Sarni alleges in its complaint that beginning on April 5, 1995 continuing through December 31, 1998, it paid Aldrich $5,000.00 based upon Aldrich’s representations that it owed Aldrich money for the outstanding balance on its service account. Claims of misrepresentation are subject to G.L.c. 260, §2A, and therefore must be filed within three years from the date of injury, see McEneaney v. Chestnut Hill Realty Corp., 38 Mass.App.Ct. 573, 576 (1995), or, if the wrong is “inherently unknowable,” when the plaintiff knows or should know that she has been injured. See Riely, 409 Mass. at 245-48.

Here, Sarni admitted at oral argument that it kept payment records on file and also received periodic invoices from Aldrich beginning on April 5, 1995. In these circumstances, Sarni should have reasonably known what services it was paying Aldrich. See Felton v.
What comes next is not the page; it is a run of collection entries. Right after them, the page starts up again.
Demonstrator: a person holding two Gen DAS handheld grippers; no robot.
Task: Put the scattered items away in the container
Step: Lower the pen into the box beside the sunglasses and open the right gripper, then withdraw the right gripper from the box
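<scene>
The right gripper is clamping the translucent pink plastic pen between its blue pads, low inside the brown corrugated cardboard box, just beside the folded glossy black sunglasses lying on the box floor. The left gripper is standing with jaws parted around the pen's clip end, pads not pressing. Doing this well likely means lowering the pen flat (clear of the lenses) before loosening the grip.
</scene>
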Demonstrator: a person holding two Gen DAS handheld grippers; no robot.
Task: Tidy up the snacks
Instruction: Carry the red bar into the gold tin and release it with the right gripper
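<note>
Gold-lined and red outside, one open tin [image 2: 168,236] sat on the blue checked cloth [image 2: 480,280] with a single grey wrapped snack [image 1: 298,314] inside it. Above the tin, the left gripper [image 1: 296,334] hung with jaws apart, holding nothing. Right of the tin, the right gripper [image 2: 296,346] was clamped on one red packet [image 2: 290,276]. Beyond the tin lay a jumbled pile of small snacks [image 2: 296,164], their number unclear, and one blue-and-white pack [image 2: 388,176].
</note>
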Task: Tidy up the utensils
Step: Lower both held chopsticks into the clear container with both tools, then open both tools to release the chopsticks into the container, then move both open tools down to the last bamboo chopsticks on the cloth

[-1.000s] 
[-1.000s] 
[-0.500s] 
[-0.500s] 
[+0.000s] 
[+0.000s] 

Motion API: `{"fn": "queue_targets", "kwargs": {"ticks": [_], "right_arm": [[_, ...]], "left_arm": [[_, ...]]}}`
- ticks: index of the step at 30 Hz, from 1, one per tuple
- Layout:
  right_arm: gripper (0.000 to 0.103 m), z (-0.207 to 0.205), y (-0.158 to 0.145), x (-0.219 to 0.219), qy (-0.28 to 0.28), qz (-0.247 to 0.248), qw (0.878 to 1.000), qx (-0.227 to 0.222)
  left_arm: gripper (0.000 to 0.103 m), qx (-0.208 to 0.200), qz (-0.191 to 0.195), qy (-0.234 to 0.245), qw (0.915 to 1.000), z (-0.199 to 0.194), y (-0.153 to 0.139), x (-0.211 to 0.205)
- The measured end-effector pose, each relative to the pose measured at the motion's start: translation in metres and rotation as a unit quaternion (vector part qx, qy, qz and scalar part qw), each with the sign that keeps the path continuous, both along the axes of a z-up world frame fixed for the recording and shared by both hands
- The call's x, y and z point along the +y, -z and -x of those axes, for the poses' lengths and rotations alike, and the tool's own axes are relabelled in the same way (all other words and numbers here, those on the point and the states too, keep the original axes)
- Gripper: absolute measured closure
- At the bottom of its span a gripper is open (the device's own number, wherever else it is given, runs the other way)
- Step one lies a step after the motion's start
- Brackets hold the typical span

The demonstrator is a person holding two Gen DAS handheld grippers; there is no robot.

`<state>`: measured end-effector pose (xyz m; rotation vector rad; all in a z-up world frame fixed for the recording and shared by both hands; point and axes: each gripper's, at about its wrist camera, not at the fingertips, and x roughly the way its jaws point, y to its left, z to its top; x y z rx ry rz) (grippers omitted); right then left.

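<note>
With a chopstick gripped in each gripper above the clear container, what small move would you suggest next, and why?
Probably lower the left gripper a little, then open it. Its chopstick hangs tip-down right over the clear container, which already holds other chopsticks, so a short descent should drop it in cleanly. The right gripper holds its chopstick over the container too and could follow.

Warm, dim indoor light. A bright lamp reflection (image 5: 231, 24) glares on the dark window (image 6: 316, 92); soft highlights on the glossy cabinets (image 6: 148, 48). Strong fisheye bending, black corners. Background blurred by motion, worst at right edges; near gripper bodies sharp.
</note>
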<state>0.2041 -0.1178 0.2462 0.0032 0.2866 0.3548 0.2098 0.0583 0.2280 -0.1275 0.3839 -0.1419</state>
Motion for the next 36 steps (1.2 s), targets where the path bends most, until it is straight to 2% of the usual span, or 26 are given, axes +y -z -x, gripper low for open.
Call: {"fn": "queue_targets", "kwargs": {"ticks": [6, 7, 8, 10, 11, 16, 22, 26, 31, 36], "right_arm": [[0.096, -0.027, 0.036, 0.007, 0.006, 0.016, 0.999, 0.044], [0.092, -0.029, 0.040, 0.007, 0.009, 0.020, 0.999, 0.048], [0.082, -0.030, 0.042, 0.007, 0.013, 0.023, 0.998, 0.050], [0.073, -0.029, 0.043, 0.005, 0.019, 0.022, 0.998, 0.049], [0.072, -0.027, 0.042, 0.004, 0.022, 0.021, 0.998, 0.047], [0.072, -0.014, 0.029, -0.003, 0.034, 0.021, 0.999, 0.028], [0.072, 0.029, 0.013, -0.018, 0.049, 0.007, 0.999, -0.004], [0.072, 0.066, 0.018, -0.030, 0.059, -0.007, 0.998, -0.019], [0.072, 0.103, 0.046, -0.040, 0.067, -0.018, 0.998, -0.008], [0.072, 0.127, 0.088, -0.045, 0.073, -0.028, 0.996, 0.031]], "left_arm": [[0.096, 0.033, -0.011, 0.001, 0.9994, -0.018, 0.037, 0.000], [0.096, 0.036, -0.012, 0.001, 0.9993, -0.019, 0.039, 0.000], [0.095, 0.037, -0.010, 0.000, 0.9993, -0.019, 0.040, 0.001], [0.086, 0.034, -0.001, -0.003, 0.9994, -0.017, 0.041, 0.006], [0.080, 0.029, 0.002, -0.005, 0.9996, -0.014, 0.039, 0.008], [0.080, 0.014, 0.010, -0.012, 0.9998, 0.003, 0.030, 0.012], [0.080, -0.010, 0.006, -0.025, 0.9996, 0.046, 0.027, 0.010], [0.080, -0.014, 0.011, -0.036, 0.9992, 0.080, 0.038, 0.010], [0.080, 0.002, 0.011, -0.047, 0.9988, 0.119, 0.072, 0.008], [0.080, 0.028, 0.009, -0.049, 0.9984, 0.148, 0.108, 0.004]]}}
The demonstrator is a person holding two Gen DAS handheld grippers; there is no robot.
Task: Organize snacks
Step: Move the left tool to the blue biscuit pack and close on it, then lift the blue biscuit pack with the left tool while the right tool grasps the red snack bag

Labor Relations Commn., 33 Mass.App.Ct. 926, 927-28 (1992) (plaintiff may be put on inquiry notice when informed of facts which suggest he has been injured). There was, in short, nothing inherently unknowable about Sarni’s misrepresentation cause of action. The cause of action accrued on April 5, 1995. Accordingly, Sarni did not bring its claim within the three year limitations period, thus, fails to bring a timely action.

ORDER

For the forgoing reasons, Aldrich’s Motion to Dismiss is ALLOWED as to Counts I, HI, and IV and is DENIED as to Count II.